Anyway, a few weeks ago we started stepping in a lot of cat barf. If you know cats, you know they just love to barf, especially in heavy-traffic areas. I mean, wtf? They hide under beds all day but choose to hurl right outside the bedroom door. so, given the nature of cats, we took the appearance of barf with a grain of salt and at first didn't think too much of it, but then Pippin started to act very un-Pippin like. He was skulking a lot and not participating  in his favorite activities, including mercilessly teasing our other cat, trying to trip me as I go down the stairs, and photobombing my bump selfies.



We thought, maybe it was something he ate? Maybe a hairball? Who can tell with cats?
Eventually he started looking so pathetic that I bit the bullet and made his first vet appointment here in our new town, then I got SO worried that I called back to make an emergency appointment. I really didn't think it could wait until Friday.


Everything was just starting to feel very familiar--just a few weeks after I was released from the hospital in 2013, the cat Nemo and I got when we were first married started acting very sick. A visit to the vet showed that she was in acute kidney failure, at a stage so advanced that we had to euthanize her. It hit me pretty hard.

When Pippin's bloodwork came back it was the exact same diagnosis as our previous cat--acute kidney failure, probably due to a toxin or a physical injury--and I immediately assumed the worst. Maybe it's the hormones, or maybe I just really like this cat, because I was an absolute wreck.

The thing about veterinary care is that it is super expensive, and I really struggled with shelling out the amount of money it would take to treat him ($1000+) with no guarantee that he would recover. The outlook was pretty grim, but we decided to gamble on him, since he seemed to be at a less advanced stage than the previous cat, he was still interested in eating and drinking, and the kids really like him, dammit.

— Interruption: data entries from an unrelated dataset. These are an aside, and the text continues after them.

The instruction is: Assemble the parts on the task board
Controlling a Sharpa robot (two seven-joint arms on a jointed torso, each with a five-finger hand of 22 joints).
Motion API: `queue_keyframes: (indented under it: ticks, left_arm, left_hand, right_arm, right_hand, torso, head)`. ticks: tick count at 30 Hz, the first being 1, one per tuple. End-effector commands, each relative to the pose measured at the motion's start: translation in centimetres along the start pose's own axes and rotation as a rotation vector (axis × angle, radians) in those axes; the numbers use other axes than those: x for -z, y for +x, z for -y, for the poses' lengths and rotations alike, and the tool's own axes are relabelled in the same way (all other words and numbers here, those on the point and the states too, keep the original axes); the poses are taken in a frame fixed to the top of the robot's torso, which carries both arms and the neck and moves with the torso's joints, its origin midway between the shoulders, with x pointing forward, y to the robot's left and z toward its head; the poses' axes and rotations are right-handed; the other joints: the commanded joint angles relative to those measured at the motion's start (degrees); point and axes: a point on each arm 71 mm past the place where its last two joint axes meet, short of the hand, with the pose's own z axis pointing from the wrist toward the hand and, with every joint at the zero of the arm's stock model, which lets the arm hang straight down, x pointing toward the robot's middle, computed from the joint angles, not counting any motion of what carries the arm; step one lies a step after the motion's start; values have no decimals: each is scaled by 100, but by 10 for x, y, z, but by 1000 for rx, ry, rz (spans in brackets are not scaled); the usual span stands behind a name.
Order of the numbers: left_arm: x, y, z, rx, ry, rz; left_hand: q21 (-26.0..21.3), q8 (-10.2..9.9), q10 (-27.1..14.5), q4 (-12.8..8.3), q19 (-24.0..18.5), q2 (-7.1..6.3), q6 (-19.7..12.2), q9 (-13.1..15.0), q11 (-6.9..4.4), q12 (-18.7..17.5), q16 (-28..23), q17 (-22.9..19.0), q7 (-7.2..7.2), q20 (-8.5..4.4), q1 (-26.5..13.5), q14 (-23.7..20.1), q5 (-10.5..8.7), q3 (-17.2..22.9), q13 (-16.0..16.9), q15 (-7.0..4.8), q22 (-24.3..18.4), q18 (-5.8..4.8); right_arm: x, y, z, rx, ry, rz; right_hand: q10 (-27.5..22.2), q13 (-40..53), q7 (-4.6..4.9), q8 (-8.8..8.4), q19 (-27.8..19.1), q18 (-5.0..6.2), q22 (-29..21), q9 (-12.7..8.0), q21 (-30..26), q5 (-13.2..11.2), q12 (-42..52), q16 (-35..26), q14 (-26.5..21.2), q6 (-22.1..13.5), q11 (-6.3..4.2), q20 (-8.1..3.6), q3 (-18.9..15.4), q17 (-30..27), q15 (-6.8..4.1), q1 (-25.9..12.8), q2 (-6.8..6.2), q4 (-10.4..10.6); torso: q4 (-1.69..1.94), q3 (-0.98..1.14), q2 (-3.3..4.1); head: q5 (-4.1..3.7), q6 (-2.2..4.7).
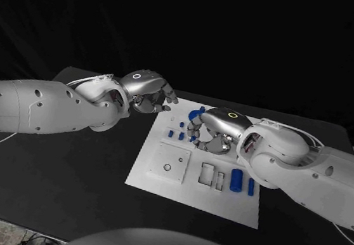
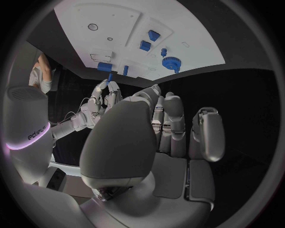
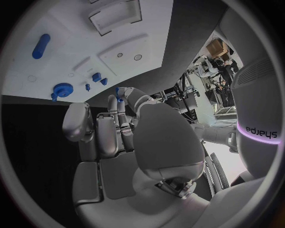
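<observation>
Fingers (image 3: 118, 102) of the right hand (image 1: 215, 131) pinch a small blue part (image 3: 118, 90).

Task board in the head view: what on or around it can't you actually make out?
- Blue gear: head view, partly covered by the right hand.
- Small blue part pinched by the right hand: right wrist view, fingertips cover most of it; shape unclear.
- Left hand: head view, fingers curled under; whether it holds anything cannot be told.
</observation>
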Motion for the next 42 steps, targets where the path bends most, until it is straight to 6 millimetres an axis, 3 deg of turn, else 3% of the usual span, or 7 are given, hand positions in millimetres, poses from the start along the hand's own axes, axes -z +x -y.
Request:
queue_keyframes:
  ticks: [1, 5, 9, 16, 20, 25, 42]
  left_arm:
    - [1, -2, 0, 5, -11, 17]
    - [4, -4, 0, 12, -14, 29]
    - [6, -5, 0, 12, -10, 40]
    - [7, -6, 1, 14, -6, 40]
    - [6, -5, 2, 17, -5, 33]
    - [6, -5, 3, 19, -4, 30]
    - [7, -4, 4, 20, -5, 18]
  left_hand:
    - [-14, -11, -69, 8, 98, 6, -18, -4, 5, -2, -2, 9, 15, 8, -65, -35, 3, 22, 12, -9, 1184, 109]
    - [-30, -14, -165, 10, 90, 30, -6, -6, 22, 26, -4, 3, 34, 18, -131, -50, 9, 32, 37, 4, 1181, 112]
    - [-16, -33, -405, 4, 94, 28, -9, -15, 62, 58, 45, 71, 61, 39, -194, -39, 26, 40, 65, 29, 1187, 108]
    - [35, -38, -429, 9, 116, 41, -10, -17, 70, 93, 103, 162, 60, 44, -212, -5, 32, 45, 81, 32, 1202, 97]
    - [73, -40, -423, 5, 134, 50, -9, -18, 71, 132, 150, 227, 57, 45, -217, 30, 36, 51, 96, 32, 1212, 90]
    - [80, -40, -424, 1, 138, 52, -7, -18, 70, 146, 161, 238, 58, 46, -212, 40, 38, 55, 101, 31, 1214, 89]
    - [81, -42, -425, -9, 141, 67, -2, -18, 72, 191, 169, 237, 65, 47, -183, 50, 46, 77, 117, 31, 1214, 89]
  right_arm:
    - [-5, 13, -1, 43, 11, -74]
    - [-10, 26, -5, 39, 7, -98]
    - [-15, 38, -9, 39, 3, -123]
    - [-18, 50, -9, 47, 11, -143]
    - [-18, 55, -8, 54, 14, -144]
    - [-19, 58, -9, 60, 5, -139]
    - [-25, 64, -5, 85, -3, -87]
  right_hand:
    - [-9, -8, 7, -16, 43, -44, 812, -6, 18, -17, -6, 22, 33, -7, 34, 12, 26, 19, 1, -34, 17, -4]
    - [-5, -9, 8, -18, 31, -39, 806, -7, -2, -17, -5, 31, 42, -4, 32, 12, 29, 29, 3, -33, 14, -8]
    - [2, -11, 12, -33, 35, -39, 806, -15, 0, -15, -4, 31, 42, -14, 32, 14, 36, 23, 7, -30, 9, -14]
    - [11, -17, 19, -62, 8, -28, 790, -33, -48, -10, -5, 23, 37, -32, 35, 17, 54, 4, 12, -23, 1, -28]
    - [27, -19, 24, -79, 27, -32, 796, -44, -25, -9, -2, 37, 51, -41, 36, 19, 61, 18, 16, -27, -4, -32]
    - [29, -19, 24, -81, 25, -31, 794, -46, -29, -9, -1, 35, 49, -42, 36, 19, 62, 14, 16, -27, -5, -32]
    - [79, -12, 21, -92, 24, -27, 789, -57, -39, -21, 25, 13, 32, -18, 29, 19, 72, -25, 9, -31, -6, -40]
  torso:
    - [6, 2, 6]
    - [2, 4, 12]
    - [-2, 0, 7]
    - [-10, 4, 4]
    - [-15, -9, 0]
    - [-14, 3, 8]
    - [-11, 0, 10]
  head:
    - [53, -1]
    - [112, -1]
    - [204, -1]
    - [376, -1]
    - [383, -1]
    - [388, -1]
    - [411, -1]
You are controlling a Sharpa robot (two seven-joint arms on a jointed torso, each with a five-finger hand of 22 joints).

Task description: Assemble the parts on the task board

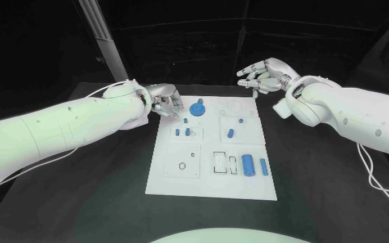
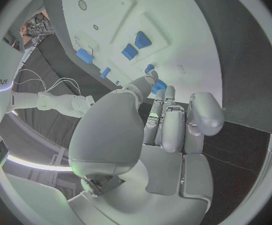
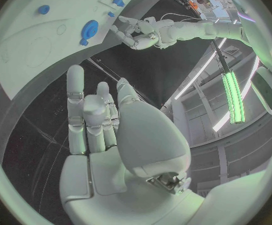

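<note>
Hovering empty with fingers apart, left hand [image 1: 164, 99] beside task board [image 1: 170, 181], right hand [image 1: 263, 77] just beyond its far edge

The white board [image 1: 212, 182] lay flat in the middle of the table, its long side running away from the robot. A blue round disc [image 1: 198, 108] sat near its far left corner. Small blue pegs [image 1: 185, 132] stood in the left middle panel, another blue piece [image 1: 231, 133] in the right one. Two upright-lying blue bars [image 1: 248, 166] occupied the near right area.
</note>
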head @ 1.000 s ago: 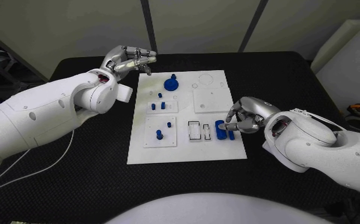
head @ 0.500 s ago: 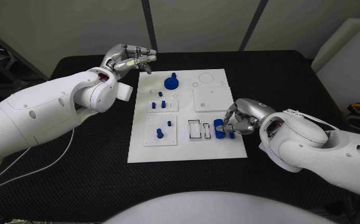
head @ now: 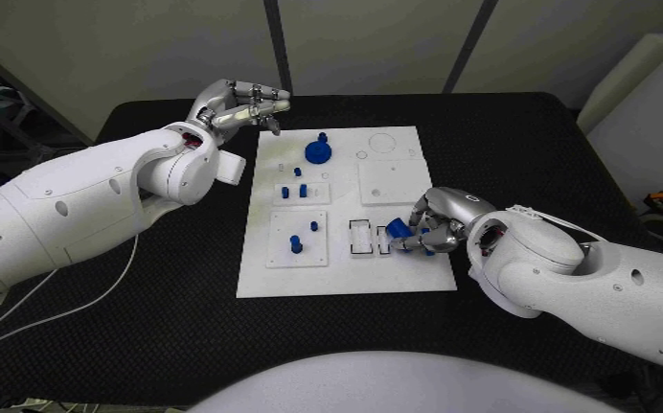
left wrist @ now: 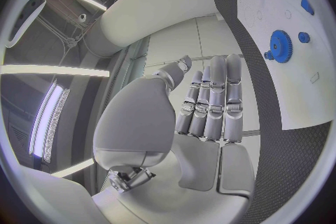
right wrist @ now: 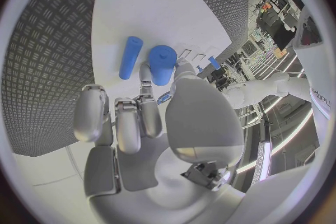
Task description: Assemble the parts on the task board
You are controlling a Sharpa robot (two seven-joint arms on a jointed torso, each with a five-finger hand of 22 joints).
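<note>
Board (head: 346, 274): white plate, centre of the frame on the black table (head: 166, 336), long side running toward the top of the frame.

Right hand (head: 440, 221): lower right of centre, at the board's right edge beside a row of outlined slots (head: 368, 239). Fingers curled in on a thick blue cylinder (head: 402, 233); the wrist view shows thumb and fingertips (right wrist: 145, 85) closed against its lower end (right wrist: 162, 63). Judged a grip, though the contact itself is partly hidden.

Thick cylinder: tilted, its long axis slanting from the fingers toward the slots at frame left. A thinner blue rod (right wrist: 130, 57) lies flat just beside it, roughly parallel.

Left hand (head: 243, 109): upper left of the frame, off the board's far corner. Fingers straight and close together, nothing in them (left wrist: 210, 98).

Other parts: blue gear (head: 318, 152) near the board's top; small blue pegs (head: 291, 190) at mid-left; further pegs (head: 294, 243) in the lower-left panel.

Key relation: the slots lie just left of the held cylinder, on the side away from the palm. The right hand is far nearer; the left is well apart. Any placing likely needs the cylinder's axis turned to suit its seat.
</note>
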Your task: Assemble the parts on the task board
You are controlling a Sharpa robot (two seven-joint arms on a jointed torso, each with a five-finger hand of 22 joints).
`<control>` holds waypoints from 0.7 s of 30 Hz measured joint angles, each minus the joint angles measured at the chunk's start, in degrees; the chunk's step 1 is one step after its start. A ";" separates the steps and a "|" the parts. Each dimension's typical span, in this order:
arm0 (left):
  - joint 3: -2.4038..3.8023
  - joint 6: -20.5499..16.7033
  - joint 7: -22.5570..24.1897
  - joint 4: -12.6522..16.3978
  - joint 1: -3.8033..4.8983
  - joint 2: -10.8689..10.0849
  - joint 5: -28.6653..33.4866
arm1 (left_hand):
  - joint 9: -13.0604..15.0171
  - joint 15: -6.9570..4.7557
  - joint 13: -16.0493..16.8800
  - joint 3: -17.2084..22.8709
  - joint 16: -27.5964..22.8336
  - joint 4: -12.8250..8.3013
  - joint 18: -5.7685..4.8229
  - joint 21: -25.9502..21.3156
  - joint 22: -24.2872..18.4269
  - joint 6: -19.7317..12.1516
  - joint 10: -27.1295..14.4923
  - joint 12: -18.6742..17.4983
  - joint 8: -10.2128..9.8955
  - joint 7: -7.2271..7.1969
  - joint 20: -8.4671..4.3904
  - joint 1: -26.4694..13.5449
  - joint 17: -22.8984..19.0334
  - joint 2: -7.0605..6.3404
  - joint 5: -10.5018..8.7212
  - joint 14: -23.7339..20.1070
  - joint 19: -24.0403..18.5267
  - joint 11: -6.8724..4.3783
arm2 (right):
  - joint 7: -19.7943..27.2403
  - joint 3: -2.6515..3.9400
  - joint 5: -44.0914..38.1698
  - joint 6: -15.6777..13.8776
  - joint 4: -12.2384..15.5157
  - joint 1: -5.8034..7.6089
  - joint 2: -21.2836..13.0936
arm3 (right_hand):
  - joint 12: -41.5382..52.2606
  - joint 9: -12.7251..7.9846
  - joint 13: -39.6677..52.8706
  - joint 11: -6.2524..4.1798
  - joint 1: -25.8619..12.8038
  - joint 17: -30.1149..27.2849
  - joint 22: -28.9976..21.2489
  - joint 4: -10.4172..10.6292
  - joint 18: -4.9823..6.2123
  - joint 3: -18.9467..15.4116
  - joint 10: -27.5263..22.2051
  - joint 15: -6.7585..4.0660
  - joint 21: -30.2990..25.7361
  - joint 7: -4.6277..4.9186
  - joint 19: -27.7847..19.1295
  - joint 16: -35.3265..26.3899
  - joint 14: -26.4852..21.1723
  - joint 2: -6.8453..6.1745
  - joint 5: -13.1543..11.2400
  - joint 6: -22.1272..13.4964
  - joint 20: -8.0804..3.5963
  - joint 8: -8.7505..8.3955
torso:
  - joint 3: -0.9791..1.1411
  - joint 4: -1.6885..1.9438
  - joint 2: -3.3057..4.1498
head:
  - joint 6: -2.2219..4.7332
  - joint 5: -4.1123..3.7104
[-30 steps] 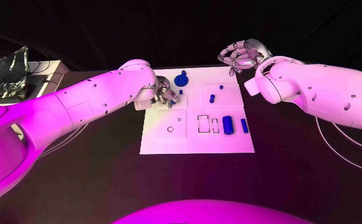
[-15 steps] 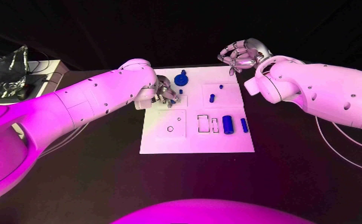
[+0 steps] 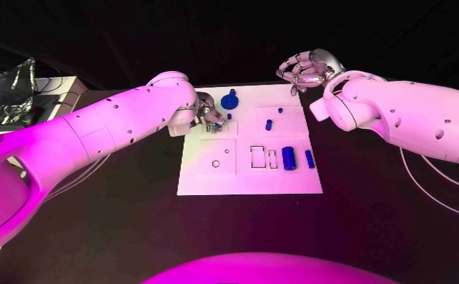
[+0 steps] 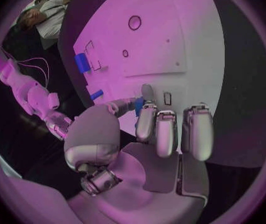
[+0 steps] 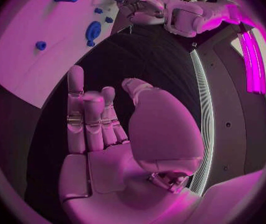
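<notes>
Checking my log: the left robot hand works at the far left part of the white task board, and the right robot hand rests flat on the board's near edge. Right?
Not quite. The left robot hand is at the white task board as you say, but the right robot hand is raised beyond the board's far right corner, fingers curled and holding nothing, as the head view shows.

Blue on white, set against black.
Centre frame sits the white task board [image 3: 251, 178], marked with thin dark outlines, a small ring and 2 rectangles, on the black table [image 3: 383, 224]. Upper middle of the board there's a deep blue round part [image 3: 229, 102]; at its lower right stand a fat blue cylinder [image 3: 289, 158] and a slimmer blue peg [image 3: 310, 159]. Silver left hand [image 3: 209, 119] on its white arm at centre left, silver right hand [image 3: 306, 71] at upper right.
</notes>
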 measured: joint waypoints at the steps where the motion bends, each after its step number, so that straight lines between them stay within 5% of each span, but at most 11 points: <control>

Even so, you could have knocked me over with a feather when Pippin's bloodwork showed dramatic improvement the next morning. The vet was equally shocked--thanks dude.

It was a very happy day when we got to bring him home from the hospital. Unfortunately, the damage to his kidneys during this crisis is permanent, and he may continue to have some health problems because of it. But gosh am I glad that the kids didn't have to lose their best friend.


And I have definitely found a new appreciation for all the ways he brightens my life.


Cudding the Ender-Bump

But I still reserve the right to be grumpy with him when he tries to trip me on the stairs.